Fagging for the senior students was part of the routine prescribed to all of the second-class kids—the half-Indians, the mulattos, the slow and the lame, many of whom had been sponsored by wealthy docents, matrons like Mrs. Irvine—Ernest’s own patron saint, who had agreed to manage his affairs from a distance. The older woman was polite, but stern, and always quick to remind him of his good fortune and the vastness of her charitable heart. Though her patience and interest seemed to wander as he got older and her attention spread to younger children, who were more easily amused.
So every weekday morning Ernest shined leather shoes with Vici Paste, refreshed linens, made beds, dried towels, refilled tins of tooth powder, heated baths, and brushed wool and linen coats by the dozen. No matt
er how he was treated at Holy Word, the conditions were infinitely better than his first year in America, when he’d been mistakenly remanded to an Indian school in Tulalip and forbidden to speak anything but English. That’s where he had yearned for other things, like a day without having to march around the playground, in the rain, in the snow, while wearing ill-fitting boots. That’s where he had dreamed of a better life, or at least an afternoon without being forced to watch other kids whipped for accidentally speaking in Klallam, Okanagan, or Salishan.
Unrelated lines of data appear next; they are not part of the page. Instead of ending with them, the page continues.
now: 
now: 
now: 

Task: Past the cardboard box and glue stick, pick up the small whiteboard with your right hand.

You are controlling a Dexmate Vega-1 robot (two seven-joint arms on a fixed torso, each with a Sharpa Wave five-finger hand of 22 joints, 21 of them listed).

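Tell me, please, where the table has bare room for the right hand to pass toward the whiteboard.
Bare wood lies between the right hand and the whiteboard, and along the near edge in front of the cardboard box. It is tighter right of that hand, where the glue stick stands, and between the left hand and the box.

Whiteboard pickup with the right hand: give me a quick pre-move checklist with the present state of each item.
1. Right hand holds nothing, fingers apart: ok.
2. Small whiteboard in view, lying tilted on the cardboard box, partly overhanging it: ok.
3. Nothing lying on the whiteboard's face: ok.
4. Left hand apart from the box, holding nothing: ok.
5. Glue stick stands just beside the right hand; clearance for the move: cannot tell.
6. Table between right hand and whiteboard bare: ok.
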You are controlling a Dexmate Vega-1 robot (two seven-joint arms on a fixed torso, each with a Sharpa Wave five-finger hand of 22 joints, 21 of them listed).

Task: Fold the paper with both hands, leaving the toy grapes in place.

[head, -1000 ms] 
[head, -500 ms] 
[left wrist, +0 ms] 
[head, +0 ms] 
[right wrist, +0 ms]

A year later, the students’ collective dream had come true when the school mysteriously caught fire. The dormitory, the classrooms, the machinery and woodshops, the nursery, all of it burned to the ground. Ernest remembered standing with his knapsack and watching the flames as heat lofted burning planks into the sky, carrying them away like magic carpets. Ernest had stood in awe, still somewhat in shock and disbelief as a man from the school came up to him and pinned a note to Ernest’s shirt, then put him on a bus for the Washington Children’s Home at Dow’s Landing.
There, Ernest rarely thought about the Indian school because his new home was so placid by comparison. He enjoyed an idyllic year, surrounded by white faces filled with hope and vicarious joy. Ernest loved living at that old house on Green Lake, with the geese in the summer, the rare ice-skating parties in winter, the ever-present sound of piano lessons. He didn’t care that his friends all found foster homes or farm work while he’d been left behind. He could have lived there forever, but Mrs. Irvine eventually came along and chose him from a lineup of mixed-race kids who were considered unadoptable. She determined that since he was half-white, he was worth sending to Holy Word, a boarding school. She paid his tuition so he could attend alongside wealthy children from good families, to make a proper young man out of him. Even if most of the students, teachers, and administrators didn’t share that enthusiasm.